Strongly agree with letter to the editor in the WSJ today:
For years it has been mandatory in secondary-school education to study a foreign language, and for most students it is an inconvenience soon forgotten. Instead, it should be mandatory to begin learning a much more useful language: computer programming. Ninth-graders, for the most part, are capable of learning a general-purpose programming language, and some students would continue more advanced programming for three or four years. We could have an army of young people capable of writing software, enabling them to easily join a work force that is woefully short of programmers.
I made similar points in a letter to Minnpost - How to Not Squander a Sputnik Moment. I don't necessarily think that programming as we think of it today - web, pc - is a career path for high school kids, but I do think the logic, models and math required for programming will serve well for emerging technologies like robotics, biotech and other pursuits.
I am a huge advocate of this position. My son was not doing well in required 8th grade Spanish class, but I talked the school in to letting him do an independent study in Java instead. In the 8 months since he has written several decent swing apps, has an app in the android store, and is learning web apps. His goal is to be Java certified by the end of 9th grade. What's more important to society?

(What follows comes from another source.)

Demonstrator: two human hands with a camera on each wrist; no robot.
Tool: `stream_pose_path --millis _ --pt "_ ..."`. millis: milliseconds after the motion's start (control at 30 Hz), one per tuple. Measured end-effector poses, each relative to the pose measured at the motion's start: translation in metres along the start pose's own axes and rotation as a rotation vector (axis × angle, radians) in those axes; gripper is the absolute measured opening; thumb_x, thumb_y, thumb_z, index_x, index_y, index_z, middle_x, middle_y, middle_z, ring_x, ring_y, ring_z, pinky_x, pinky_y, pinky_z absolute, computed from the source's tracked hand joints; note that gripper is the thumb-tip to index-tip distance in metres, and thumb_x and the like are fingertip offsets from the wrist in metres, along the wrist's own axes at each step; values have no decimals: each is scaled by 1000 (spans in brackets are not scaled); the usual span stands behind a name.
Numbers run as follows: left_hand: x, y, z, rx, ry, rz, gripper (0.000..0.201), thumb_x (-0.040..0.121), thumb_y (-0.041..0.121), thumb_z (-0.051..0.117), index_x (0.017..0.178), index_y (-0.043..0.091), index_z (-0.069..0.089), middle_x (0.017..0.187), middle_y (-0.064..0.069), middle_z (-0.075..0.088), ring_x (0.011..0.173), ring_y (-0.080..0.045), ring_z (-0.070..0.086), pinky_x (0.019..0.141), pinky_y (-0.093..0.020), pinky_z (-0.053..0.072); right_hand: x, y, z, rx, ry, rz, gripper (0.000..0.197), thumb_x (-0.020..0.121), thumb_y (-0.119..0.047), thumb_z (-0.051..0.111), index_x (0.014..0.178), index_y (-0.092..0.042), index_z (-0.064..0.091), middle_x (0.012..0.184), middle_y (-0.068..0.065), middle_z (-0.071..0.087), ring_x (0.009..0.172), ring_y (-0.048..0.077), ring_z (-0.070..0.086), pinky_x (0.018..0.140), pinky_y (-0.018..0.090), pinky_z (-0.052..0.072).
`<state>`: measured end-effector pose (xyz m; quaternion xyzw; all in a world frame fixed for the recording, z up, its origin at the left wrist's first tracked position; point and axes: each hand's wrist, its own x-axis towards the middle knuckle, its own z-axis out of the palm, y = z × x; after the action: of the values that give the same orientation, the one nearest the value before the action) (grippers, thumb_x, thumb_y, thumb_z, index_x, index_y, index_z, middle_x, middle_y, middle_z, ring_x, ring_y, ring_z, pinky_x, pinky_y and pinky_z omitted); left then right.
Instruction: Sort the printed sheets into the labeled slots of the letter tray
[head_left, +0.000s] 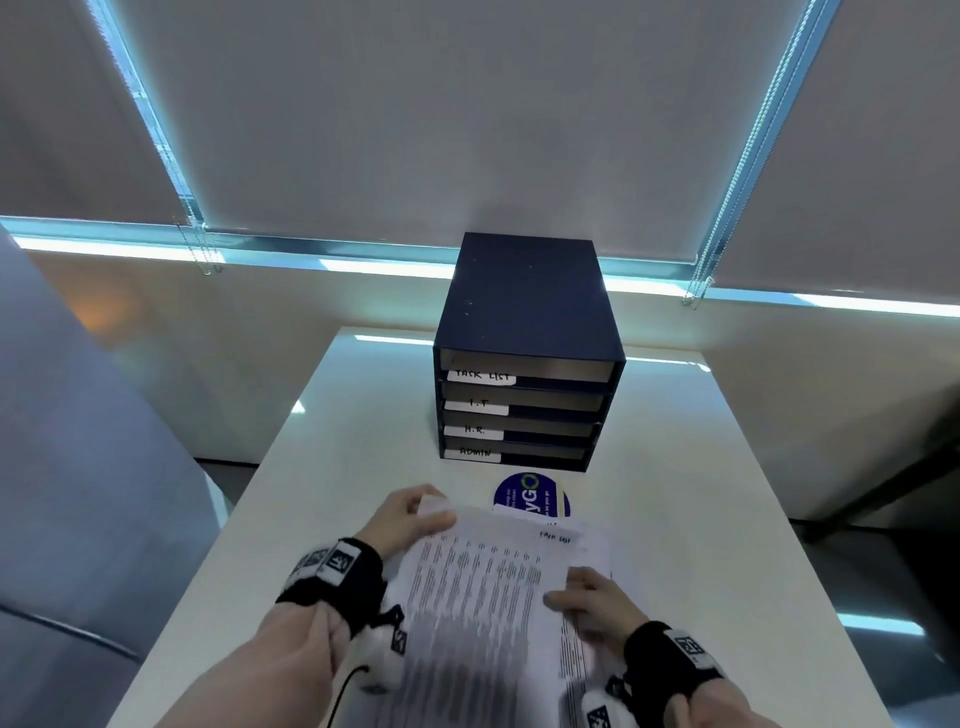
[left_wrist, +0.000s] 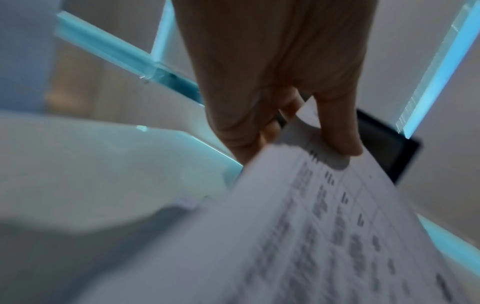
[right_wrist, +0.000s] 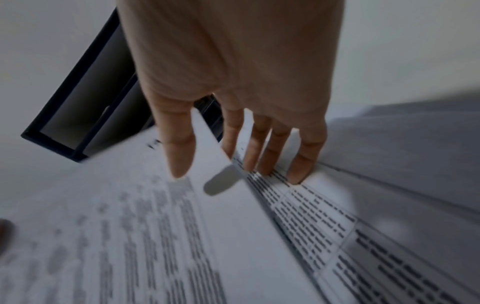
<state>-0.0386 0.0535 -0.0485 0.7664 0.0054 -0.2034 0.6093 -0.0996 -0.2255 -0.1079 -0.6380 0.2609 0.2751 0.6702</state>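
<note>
The left hand (head_left: 410, 519) reaches forward over the near part of the white tabletop (head_left: 727, 519), wrist strapped in a black band, and pinches the far left corner of the top printed sheet (head_left: 478, 587): in the left wrist view its thumb (left_wrist: 340, 131) lies on the printed face and the other fingers are curled beneath the edge. That corner is raised off the stack of sheets (head_left: 592, 540), which lies on the tabletop just near the round blue sticker (head_left: 532, 496)

The right hand (head_left: 592, 597) lies palm down at the right edge of the same sheet. In the right wrist view its fingers (right_wrist: 301, 160) are spread and nearly straight; three fingertips press on the printed rows of the stack below, while the thumb (right_wrist: 179, 148) lies over the top sheet's face and the sheet's edge passes between thumb and forefinger. The top sheet bears a handwritten heading at its far right corner, too blurred to read surely

The dark blue letter tray (head_left: 524, 353) stands upright at the far middle of the tabletop, well apart from both hands, its four slots labelled from the top TASK LIST, I.T, H.R and ADMIN
</note>
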Motion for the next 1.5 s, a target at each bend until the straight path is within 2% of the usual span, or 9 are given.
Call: stream_pose_path --millis 67,167,300,700,800,967,1233,1367,1500 --pt "4 19 -2 -283 60 9 10 85 11 66 91 5 62 86 -16 68 77 -26 67 71 -35 55 -8 -7 1 47 -116 -50 14 83 2 67 80 -8 57 52 -4 56 38 8 48 43 20 36" --pt "18 36 -10 -444 155 -15 23 93 14 55 110 -1 60 108 -28 65 99 -38 64 93 -50 49 -16 -17 2 99 -176 -90 14 88 2 60 101 -4 60 83 7 70 71 18 66 71 29 50" --pt "32 48 -16 -485 215 -68 39 101 20 39 124 -10 49 121 -31 57 111 -39 57 97 -46 44 -21 -28 1 106 -222 -160 28 92 6 51 118 -3 57 116 16 69 108 31 66 102 44 46" --pt "32 51 -15 -462 237 -133 38 102 20 37 127 -7 47 126 -29 56 120 -39 53 106 -49 38 -21 -27 1 107 -207 -191 33 93 7 47 123 -4 56 115 19 69 105 35 67 90 44 53" --pt "34 51 -15 -429 253 -124 38 101 26 41 122 -3 53 120 -24 62 114 -37 58 106 -51 39 -19 -28 4 127 -147 -244 37 93 7 46 127 -7 54 117 16 69 108 33 66 99 49 48" --pt "32 58 -9 -379 199 -68 30 99 26 46 117 6 59 96 -8 69 83 -22 65 77 -34 54 -14 -55 -11 167 -54 -285 38 95 0 49 132 -9 50 126 12 64 116 30 61 108 51 40" --pt "28 52 4 -350 16 -79 29 98 23 48 120 5 59 104 -11 67 71 -16 63 52 -21 51 10 -150 -25 130 28 -348 38 96 4 42 133 -2 47 125 19 62 107 34 63 100 50 46" --pt "35 53 12 -312 -13 -41 21 99 20 47 116 17 59 109 -11 71 83 -26 71 65 -35 58 22 -199 -9 126 58 -430 33 95 7 43 127 0 50 121 21 60 90 29 62 85 39 49" --pt "49 49 17 -352 119 -6 24 102 18 39 122 13 52 102 -11 69 54 -20 65 51 -27 55 19 -198 -9 22 64 -393 22 94 -6 54 115 -6 55 110 14 64 83 23 63 71 32 51"
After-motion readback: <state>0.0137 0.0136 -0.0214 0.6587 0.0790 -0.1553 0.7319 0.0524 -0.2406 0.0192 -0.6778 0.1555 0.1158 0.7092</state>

Posted by: Jeff Williams | August 29, 2011 at 11:16 AM
Computer programming would be cheating. I was required to take some dull and boring language that I would never likely use, so everyone else should have to suffer too. Can't give kids something that they actually might enjoy. ;-P
Signed,
Forrest Grump
Posted by: Kevin Wall | August 29, 2011 at 07:56 PM
I fixed this for you:
" We could have an army of young people capable of writing half-assed software, enabling them to easily join a work force that is woefully short of quality programmers."
(This is me being half-humorous, half-serious. I certainly am sypathetic to computer education early as it can only help, but it amuses me how many homegrown "programmers" there are and they keep churning out crap.)